(DATA PROVIDED begins)

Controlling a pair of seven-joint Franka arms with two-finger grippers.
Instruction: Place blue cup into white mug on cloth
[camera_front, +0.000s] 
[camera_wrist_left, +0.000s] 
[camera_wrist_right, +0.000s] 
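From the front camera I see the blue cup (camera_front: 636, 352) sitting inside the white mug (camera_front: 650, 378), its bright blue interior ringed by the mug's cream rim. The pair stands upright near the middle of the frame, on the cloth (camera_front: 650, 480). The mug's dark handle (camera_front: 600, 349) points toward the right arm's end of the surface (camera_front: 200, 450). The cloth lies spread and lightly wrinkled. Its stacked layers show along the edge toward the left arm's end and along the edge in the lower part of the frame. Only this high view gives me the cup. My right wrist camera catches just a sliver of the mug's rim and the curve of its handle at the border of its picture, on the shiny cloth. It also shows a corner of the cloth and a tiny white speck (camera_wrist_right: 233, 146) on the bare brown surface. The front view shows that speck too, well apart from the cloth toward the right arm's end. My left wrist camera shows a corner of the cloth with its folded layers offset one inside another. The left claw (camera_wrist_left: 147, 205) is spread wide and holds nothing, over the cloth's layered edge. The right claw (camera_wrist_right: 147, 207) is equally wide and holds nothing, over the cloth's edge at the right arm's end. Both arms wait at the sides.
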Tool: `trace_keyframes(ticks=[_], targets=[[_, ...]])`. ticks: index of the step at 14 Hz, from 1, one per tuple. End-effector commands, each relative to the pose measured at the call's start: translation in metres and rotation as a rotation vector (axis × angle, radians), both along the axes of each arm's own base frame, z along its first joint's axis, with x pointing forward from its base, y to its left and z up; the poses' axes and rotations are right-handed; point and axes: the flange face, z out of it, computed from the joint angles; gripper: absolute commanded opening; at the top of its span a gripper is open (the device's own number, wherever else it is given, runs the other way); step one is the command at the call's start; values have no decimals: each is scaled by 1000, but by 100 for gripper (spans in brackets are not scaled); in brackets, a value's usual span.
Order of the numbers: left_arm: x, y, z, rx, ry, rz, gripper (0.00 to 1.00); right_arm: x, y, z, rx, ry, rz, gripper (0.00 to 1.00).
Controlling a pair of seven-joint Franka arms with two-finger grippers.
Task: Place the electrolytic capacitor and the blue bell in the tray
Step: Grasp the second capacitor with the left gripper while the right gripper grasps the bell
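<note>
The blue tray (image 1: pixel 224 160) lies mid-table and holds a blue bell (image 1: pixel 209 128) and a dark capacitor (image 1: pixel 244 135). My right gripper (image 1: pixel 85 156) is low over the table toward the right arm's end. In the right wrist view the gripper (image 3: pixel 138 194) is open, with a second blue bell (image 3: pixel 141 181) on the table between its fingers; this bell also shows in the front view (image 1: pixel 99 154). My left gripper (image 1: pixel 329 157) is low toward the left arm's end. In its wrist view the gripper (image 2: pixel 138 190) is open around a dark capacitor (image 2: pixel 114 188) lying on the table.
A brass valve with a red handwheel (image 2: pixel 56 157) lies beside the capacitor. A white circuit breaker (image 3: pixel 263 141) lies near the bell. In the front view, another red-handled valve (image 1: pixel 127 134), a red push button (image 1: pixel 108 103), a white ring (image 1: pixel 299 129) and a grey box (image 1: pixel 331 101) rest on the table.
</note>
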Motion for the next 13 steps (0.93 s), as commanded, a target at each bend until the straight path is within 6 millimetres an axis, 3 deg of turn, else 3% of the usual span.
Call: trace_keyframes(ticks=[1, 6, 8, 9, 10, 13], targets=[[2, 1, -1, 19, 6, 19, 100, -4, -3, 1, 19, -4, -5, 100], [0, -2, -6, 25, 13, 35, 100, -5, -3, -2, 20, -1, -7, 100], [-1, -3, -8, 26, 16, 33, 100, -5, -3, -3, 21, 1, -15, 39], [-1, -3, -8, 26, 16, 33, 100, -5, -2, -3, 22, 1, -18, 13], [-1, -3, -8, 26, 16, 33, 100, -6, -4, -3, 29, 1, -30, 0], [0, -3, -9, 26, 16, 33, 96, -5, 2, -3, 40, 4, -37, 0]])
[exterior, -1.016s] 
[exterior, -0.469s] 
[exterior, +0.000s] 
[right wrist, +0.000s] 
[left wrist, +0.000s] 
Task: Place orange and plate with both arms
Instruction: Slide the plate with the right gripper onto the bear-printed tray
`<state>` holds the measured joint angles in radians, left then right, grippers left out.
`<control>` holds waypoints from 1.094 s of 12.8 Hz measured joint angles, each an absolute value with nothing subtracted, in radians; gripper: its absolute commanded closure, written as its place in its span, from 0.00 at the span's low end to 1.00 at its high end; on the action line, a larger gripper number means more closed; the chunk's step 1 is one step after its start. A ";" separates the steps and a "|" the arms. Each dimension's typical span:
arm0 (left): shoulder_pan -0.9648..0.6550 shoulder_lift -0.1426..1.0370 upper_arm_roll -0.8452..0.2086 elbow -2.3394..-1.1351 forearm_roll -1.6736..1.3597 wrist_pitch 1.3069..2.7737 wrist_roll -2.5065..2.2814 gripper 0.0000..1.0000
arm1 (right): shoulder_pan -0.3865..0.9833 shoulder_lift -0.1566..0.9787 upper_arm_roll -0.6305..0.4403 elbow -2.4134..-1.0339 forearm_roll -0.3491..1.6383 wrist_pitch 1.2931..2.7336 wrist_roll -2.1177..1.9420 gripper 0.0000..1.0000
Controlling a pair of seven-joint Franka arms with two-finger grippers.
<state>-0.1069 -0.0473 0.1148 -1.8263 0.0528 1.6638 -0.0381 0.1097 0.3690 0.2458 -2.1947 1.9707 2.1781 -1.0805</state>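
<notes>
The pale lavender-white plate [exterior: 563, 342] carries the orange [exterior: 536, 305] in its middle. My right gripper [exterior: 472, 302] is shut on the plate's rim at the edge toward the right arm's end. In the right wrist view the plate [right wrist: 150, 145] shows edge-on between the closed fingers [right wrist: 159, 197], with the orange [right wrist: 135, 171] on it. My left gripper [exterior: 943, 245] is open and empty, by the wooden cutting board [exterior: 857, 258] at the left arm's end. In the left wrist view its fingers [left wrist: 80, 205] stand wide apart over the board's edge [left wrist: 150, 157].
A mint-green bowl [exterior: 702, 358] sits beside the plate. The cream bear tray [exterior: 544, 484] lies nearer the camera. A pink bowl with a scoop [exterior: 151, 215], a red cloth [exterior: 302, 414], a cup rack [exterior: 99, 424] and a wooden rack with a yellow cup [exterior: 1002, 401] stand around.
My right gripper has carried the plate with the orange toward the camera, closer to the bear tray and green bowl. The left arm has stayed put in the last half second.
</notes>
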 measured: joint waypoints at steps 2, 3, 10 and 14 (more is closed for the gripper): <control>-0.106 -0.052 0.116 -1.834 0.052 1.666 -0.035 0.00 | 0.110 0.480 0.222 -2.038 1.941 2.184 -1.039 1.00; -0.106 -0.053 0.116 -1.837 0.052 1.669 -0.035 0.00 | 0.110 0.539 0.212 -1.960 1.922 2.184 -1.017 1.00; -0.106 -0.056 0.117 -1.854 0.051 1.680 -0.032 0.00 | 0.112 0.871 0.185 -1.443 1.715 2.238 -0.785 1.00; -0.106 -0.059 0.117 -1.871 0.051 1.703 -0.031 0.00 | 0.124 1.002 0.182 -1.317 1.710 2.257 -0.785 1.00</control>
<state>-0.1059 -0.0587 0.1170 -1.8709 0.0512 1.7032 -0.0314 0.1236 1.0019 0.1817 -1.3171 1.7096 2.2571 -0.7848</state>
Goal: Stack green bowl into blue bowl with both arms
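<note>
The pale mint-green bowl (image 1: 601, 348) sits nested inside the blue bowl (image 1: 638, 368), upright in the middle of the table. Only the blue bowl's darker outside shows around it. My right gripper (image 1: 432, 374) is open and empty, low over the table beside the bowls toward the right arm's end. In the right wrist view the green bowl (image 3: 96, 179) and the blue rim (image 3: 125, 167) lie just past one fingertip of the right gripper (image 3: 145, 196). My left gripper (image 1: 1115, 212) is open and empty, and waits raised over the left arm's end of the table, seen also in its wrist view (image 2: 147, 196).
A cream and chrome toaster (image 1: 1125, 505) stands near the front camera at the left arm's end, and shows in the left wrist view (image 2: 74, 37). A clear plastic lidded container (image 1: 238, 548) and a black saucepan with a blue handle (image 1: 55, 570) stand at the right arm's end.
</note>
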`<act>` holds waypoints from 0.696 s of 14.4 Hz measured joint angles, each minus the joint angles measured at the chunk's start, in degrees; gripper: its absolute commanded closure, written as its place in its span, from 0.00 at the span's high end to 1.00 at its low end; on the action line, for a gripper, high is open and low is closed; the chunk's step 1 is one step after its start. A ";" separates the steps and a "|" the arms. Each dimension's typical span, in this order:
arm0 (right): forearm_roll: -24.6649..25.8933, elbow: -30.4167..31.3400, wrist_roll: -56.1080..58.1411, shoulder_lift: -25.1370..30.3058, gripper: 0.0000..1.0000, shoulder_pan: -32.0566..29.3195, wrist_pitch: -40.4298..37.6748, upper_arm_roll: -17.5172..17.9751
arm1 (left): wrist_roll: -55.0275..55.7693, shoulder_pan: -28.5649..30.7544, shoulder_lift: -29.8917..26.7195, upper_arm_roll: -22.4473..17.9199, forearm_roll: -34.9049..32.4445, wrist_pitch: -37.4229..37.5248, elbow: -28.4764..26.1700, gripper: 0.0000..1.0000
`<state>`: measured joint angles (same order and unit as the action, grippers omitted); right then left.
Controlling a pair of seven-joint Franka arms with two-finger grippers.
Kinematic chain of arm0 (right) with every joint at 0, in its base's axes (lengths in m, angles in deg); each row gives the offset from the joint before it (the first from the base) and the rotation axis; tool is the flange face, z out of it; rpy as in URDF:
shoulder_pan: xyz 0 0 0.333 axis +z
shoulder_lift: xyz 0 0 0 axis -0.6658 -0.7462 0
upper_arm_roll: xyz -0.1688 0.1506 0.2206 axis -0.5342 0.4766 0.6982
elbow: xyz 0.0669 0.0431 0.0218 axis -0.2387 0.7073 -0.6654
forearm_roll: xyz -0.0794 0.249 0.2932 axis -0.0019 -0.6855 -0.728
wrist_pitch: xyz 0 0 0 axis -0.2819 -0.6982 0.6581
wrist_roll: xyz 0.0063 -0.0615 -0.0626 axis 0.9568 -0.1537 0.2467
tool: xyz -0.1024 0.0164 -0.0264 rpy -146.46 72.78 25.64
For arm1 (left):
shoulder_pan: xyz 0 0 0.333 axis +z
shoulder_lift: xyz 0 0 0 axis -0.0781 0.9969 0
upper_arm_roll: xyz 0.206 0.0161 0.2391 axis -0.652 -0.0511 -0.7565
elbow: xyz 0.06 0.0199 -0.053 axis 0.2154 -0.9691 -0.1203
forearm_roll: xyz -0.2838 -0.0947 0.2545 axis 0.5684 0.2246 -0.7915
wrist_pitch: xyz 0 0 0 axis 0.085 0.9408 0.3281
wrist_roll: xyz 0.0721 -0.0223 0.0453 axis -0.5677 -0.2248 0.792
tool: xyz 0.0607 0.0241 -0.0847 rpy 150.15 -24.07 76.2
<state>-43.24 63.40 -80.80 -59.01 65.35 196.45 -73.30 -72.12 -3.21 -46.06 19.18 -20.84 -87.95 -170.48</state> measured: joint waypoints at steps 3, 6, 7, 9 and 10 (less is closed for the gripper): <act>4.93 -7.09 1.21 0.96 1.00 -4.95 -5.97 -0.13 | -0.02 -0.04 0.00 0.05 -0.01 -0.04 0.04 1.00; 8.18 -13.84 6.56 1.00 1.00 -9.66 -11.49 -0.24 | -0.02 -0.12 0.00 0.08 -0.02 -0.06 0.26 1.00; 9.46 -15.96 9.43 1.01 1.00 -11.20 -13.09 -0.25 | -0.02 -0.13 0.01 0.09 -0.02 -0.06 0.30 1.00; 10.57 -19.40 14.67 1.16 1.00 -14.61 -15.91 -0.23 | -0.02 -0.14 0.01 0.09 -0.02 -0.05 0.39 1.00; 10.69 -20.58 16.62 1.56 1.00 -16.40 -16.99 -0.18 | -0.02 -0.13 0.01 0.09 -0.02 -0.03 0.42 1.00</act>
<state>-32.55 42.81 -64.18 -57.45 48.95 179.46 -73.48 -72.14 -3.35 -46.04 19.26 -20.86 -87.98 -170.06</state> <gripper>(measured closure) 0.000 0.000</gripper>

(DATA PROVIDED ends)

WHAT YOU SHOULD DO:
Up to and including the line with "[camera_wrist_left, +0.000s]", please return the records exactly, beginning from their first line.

RESPONSE BELOW:
Controlling a pair of seven-joint Franka arms with two-finger grippers.
Instruction: Place blue cup into white mug on cloth
[camera_front, +0.000s] 
[camera_wrist_left, +0.000s] 

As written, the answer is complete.